“My only offer,” says North. “I keep secrets too. Lacing your drugs with dead magic is illegal within city limits. If there’s an outbreak, you’ll be blamed.”
Pressing his fingers to his chin, Solch studies North with narrowed eyes. North shifts his weight, coiled tight like Darjin before he springs after fireflies or field mice.
“My counter,” says Solch, lowering his hands with a smile. He enjoys this, haggling. “Gold, poison, and one of your tricky little spells.”
“I have no spells on me.”
“If there’s an outbreak,” says Solch, “will the good Lord Inichi blame me or the man who carried the poison into the city looking to sell? Think carefully before you answer that, your majesty.”
I look from one to the other, incredulous. North trusts this man with his true identity when that trust is bought and paid for? A man’s word is the worst bargain in the world. North’s lived too long in a monastery if he doesn’t know that simple tenet of survival.
Yet North actually considers the offer. “An ounce of clean magic,” he finally says.
Grinning, Solch jumps to his feet and extends his hand. His fingernails are cracked and stained yellow. “Agreed.”
North shakes his hand once, brief and perfunctory, not long enough for Solch to send any prying needles of interest into his skin to assess what magic lies beneath, or vice versa.
Glancing toward the bed with a frown of distaste, North pulls his coat off and lays it across the soiled coverlet before guiding me to sit. Solch drags his armchair closer, perched on the edge as he takes my poisoned arm in hand, turning it this way and that. His glasses slide down his nose, eyebrows furrowed.
“There’s no entry wound,” he says. He frowns up at North. “This is a simple transferred infection. Like hell you can’t do this yourself. What else is festering in there that you’d bring her to me?”
“I didn’t sell you answers,” North says, pacing behind him, arms folded across his chest. “Just take what you can and leave me the rest.”
“Performance trouble?” Solch arches an eyebrow with a wink to me. “I’ve got something that could help with that—”

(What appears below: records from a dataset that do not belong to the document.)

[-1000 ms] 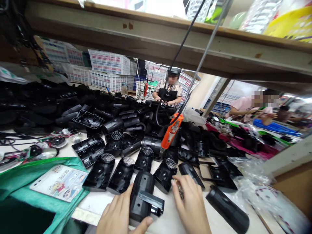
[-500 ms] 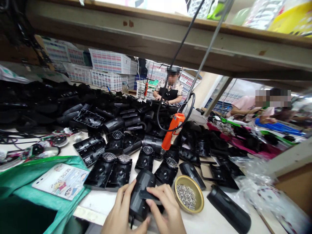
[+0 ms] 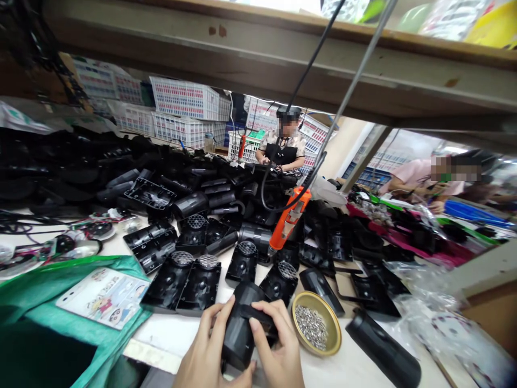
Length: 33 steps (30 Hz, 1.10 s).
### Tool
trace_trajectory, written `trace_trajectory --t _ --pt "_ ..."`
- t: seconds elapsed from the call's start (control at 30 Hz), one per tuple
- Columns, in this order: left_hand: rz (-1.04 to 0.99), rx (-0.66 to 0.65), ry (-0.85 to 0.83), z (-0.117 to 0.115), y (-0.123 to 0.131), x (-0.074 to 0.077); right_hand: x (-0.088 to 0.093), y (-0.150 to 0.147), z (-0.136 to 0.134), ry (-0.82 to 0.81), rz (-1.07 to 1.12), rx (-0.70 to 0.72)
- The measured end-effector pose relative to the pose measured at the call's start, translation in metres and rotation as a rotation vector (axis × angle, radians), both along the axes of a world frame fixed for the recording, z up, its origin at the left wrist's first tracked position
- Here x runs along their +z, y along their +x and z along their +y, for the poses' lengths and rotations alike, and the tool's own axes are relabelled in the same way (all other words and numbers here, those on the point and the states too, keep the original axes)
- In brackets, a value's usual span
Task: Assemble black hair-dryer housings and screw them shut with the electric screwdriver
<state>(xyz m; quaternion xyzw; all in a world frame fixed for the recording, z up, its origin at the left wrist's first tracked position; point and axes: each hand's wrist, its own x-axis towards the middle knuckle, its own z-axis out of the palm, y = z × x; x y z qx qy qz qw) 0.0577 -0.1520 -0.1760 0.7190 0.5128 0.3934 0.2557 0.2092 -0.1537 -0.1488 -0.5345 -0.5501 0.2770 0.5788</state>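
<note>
Head view: both hands meet on one black housing at the near edge of the surface. The left hand wraps its side from below, thumb under the near end, a clenched grip that props the housing up off the surface and steadies it. The right hand lies over the top, fingers pressing a flat black piece against the housing, likely to seat it while the other hand takes the push. So both grips are closed on the same part, none free.

Just right of the hands sits a brass bowl of small screws, close enough to reach without letting go for long. A black tube lies further right. Ahead, finished-looking shells with mesh grilles stand in a loose row, and behind them a large heap of black parts runs to the back. An orange driver hangs on cables above the heap, its tip down toward the work. To the left lie a green bag with a printed card on it, and some wired boards.

Overhead runs a wooden shelf. Beyond it, white crates are stacked, and two other people sit at further benches, hands on their own work.
</note>
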Motion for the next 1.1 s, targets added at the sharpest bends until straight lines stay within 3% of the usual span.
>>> trace_trajectory --t 0.43,0.6,0.73,0.83,0.97,1.1 --pt "0.043 0.006 0.028 -0.005 -0.002 -0.005 0.005 0.008 -0.001 -0.011 -0.117 0.046" --pt "0.08 -0.067 0.02 -0.003 -0.011 -0.002 0.02 0.011 -0.008 -0.022 -0.309 0.027" --pt "0.103 -0.131 0.077 0.002 -0.021 0.004 0.041 0.038 -0.009 -0.003 -0.49 -0.038" --pt "0.078 -0.109 0.078 0.003 -0.024 0.005 0.047 0.074 -0.002 -0.13 -0.731 -0.159" --pt "0.023 -0.085 0.069 -0.001 -0.021 0.003 0.038 0.108 0.008 -0.385 -1.075 -0.181" --pt "0.011 -0.041 0.07 -0.006 -0.016 0.011 0.029 0.111 0.014 -0.396 -1.1 -0.173"
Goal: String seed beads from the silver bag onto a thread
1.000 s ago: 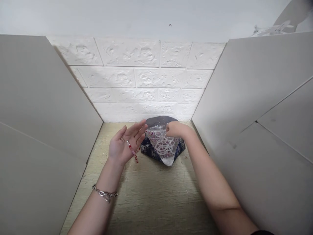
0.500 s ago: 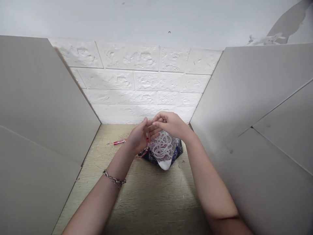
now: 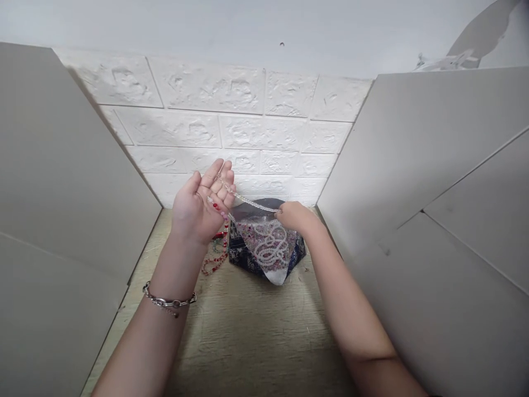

“I didn’t ask for a medical assessment,” North cuts in.
Rolling his eyes, Solch pushes the chair back with his heels and crosses the room, picking through his cluttered work space. He hums beneath his breath, and when he returns to me with a piece of bleached bone, his breath washes over my face, sour and fetid.
“Good teeth,” he says with a glance at my mouth, wiping the bone against his shirt before he presses it to my arm. “I buy them a silver apiece if you’re interested.”
Once again, I look at North. Unspoken apology darkens his eyes as he rubs the back of his head, casting a longing look to the door.
Compared to North’s earlier efforts, Solch’s transference is clumsy, heavy handed. Rather than coax the threads of poison toward his buffer, he grabs them with a fist and tears. Agony shears up my arm and I fold forward in defense, grabbing onto the bed frame as the room spins around me.
Swearing, Solch presses harder, his glasses dangling from his nose, features strained with the effort. “There’s something . . . blocking. . . . What the hell is in there!?”
“You feel it too?” North steps forward, expectant. “It’s like she’s empty. You can’t read anything inside her.”
“It’s not working,” I say, jerking back, but Solch grabs my arm and doesn’t let go.
“We’ll just try harder,” he says.
Heat spreads up my neck, across my chest: The poison is spreading, inching toward my heart. The taste of metal floods my mouth, chased by something bitter, something viscous. I cry out and North immediately intervenes, pulling Solch off my arm. “Stop.”
Solch tears off his glasses as sweat rolls down the side of his face. The bone in his hand is still bleached white, though. Still clean.
It didn’t work.
“There’s something wicked hiding in there,” he says. “I can’t reach around it. Who infected her?”
North doesn’t volunteer his name or the story, and neither do I. Still clutching the bedpost, I tip too far forward, sliding to the matted carpet below. North steadies me with one hand and grabs a bowl containing an inch of oily soup with the other. I vomit, more bile and water than anything substantial. Blood and poison flock the rim of the bowl, red and black and undeniable.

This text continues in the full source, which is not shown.